Start of GIVEN DATA

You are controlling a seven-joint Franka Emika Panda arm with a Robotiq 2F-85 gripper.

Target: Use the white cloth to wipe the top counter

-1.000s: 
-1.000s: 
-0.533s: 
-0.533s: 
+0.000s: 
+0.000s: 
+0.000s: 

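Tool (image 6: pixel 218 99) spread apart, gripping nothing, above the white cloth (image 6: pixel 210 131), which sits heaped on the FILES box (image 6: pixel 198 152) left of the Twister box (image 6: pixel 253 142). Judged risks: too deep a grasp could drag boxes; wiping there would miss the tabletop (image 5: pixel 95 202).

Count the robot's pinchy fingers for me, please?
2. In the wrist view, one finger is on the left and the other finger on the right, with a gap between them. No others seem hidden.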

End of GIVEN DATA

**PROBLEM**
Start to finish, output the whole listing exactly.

**FINAL ANSWER**
You are controlling a seven-joint Franka Emika Panda arm with a Robotiq 2F-85 gripper.

Target: Use the white cloth to wipe the top counter

-1.000s: 
-1.000s: 
-0.533s: 
-0.533s: 
+0.000s: 
+0.000s: 
+0.000s: 

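Tool (image 6: pixel 218 99) spread apart, gripping nothing, above the white cloth (image 6: pixel 210 131), which sits heaped on the FILES box (image 6: pixel 198 152) left of the Twister box (image 6: pixel 253 142). Judged risks: too deep a grasp could drag boxes; wiping there would miss the tabletop (image 5: pixel 95 202).

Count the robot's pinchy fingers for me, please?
2. In the wrist view, one finger is on the left and the other finger on the right, with a gap between them. No others seem hidden.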

That is the complete output.